Nun regt sich Widerstand. Der Aarauer Modehändler Markus von Däniken (59) kritisiert das Geschäftsmodell des Online-Giganten: «Zalando gräbt in der Schweiz zwar den Markt ab, bringt aber keine Wertschöpfung», sagt der Präsident des Verbands Textilschweiz. Tatsächlich: Trotz Millionenumsätzen beschäftigt Zalando in der Schweiz keinen einzigen Mitarbeiter.

Dafür geraten die angestammten Geschäfte verstärkt unter Druck: «In den letzten Jahren haben kleinere und grössere Mode-Detaillisten still und leise Stellen abgebaut», sagt von Däniken.

Kahlschläge gab es 2016 auch bei bekannten Ketten: Companys strich 50 Stellen, Bata 175, Blackout sogar 380. Seit dem Markteintritt von ­Zalando ist die Zahl der Arbeitslosen in der Schweiz im Bereich Handel und Verkauf um 29 Prozent in die Höhe geschossen.

Dem Online-Handel etwas ent­gegenhalten könne man nur mit gut ausgebildetem Personal, sagt von Däniken. Und mit kompetenter, ehrlicher Beratung. Ihn ärgert, dass niemand die ökologischen Folgen von Zalando hinterfragt: «Lastwagen aus dem Ausland bringen täglich Tausende Pakete zur Schweizer Post, die die Ware dann feinverteilt. Davon gehen 60 Prozent mit Lastwagen wieder zurück.»

«Schuh- und Kleiderläden verschwinden»

Fritz Rogger (63), der in ­Baden AG und Luzern Kleider­läden betreibt, setzt auf exklusive Kleider – Marken, die es auf Zalando nicht gibt. «Auf ­einen Online-Shop verzichte ich. Es bräuchte immense Investitionen, um gegen Zalando anzukommen», sagt er.

Auch im Stadtbild hinterlässt Zalando negative Spuren. Einkaufs­strassen drohen zu veröden. «Schuh- und Kleiderläden verschwinden aus den Innenstädten», sagt Franz Stalder (64), Präsident der City-Vereinigung Luzern. «Das ist eine beängstigende Entwicklung.»

In Lahr, eine Stunde von Basel entfernt, betreibt Zalando neu ein riesiges Warenlager. Vom Schwarzwald aus will das Unternehmen Schweizer Bestellungen noch schneller abwickeln. Doch die Wertschöpfung bleibt weiterhin in Deutschland.

Geringe Löhne, kurze Pausen

Im Mutterland steht der Konzern mit insgesamt 11 000 Beschäftigten wegen seiner Arbeitsbedingungen am Pranger. Etwa wegen zu geringer Löhne oder zu kurzen Pausenzeiten.

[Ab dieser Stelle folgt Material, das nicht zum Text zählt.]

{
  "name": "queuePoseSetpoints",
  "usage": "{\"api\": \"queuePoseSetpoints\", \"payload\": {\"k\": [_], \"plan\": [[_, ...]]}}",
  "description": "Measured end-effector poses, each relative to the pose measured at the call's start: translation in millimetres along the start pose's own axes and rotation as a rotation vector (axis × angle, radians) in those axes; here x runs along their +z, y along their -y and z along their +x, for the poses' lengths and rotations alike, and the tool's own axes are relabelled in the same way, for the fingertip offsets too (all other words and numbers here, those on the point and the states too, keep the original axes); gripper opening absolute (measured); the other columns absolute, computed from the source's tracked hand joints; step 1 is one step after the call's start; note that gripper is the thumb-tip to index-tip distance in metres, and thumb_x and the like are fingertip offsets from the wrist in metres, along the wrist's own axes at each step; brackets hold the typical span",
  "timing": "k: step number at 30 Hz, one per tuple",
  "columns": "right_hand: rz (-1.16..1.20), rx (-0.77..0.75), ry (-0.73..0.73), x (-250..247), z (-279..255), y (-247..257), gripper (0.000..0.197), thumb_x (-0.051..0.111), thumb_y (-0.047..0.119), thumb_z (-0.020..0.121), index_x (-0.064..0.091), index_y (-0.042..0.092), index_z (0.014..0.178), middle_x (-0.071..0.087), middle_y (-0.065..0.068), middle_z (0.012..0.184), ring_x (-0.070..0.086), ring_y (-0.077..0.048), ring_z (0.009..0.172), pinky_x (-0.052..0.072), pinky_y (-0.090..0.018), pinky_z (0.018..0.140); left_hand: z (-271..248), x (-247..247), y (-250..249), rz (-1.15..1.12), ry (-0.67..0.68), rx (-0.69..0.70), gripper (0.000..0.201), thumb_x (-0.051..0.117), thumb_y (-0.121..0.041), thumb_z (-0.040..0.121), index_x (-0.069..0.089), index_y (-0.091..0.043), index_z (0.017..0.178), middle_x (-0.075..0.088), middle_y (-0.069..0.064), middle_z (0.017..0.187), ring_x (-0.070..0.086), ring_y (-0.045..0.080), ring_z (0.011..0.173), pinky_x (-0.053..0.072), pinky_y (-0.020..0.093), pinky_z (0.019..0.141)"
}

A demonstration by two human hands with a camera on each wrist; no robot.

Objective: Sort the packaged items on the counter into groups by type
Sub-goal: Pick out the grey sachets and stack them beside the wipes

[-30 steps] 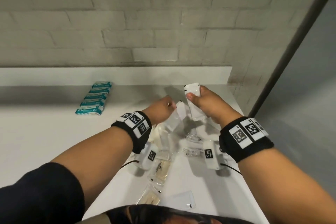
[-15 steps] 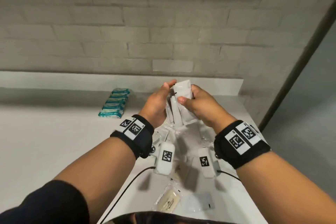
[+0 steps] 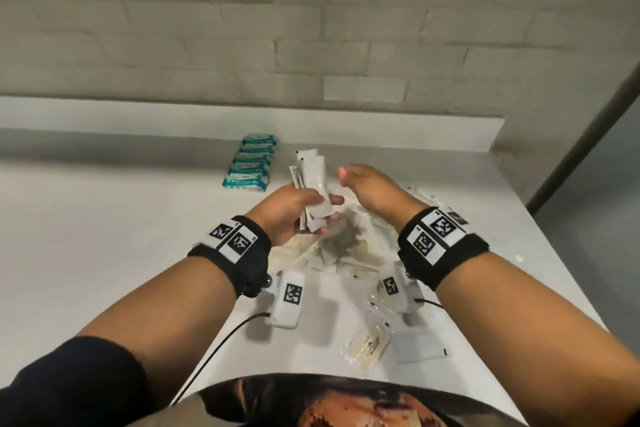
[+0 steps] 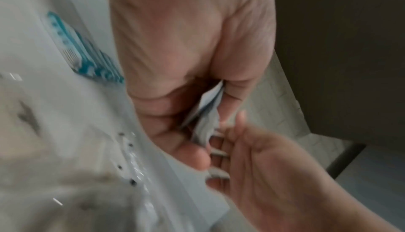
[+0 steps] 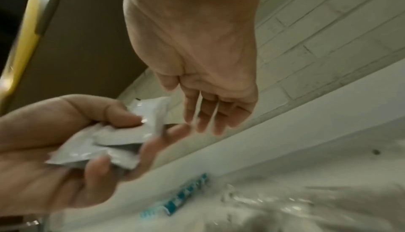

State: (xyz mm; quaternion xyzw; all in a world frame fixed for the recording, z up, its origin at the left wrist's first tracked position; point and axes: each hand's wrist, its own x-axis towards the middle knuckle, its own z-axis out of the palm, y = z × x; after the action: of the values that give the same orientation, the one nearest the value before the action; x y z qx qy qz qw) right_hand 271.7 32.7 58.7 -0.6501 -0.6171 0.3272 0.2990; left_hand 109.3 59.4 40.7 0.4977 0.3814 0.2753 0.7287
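Gathering white sachets into one hand above an unsorted heap.

Across the white desk (image 3: 104,236), a row of teal packs (image 3: 251,168) lies grouped near the back wall, while a heap of clear packets (image 3: 349,246) sits unsorted beneath the wrists. Above it the left hand (image 3: 294,215) grips a fanned bundle of white sachets (image 3: 311,184), thumb and curled fingers (image 5: 122,116) pinching its lower end; the right hand (image 3: 370,191) hovers just beside it, its fingers (image 5: 206,114) straight, loosely spread and holding nothing. The bundle looks uneven, so a loose sachet could slip out and drop back into the heap, mixing types again. Only the right wrist view shows the thumb clamping the sachets; only the head view shows the teal row's order and the stray packets (image 3: 367,345) at the desk's near edge.
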Motion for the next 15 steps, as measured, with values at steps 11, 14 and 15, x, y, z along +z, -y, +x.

Mit der deutschen Gewerkschaft Verdi steht Zalando auf Kriegsfuss. Das Unternehmen weist jede Verantwortung von sich. Die liege bei den Konsumenten: «Der Kunde bestimmt die Zukunft des Handels, nicht der Onlinehandel oder gar ein einzelner Händler», sagt Dominik Rief, Co-Chef für Schweiz und Österreich bei Zalando.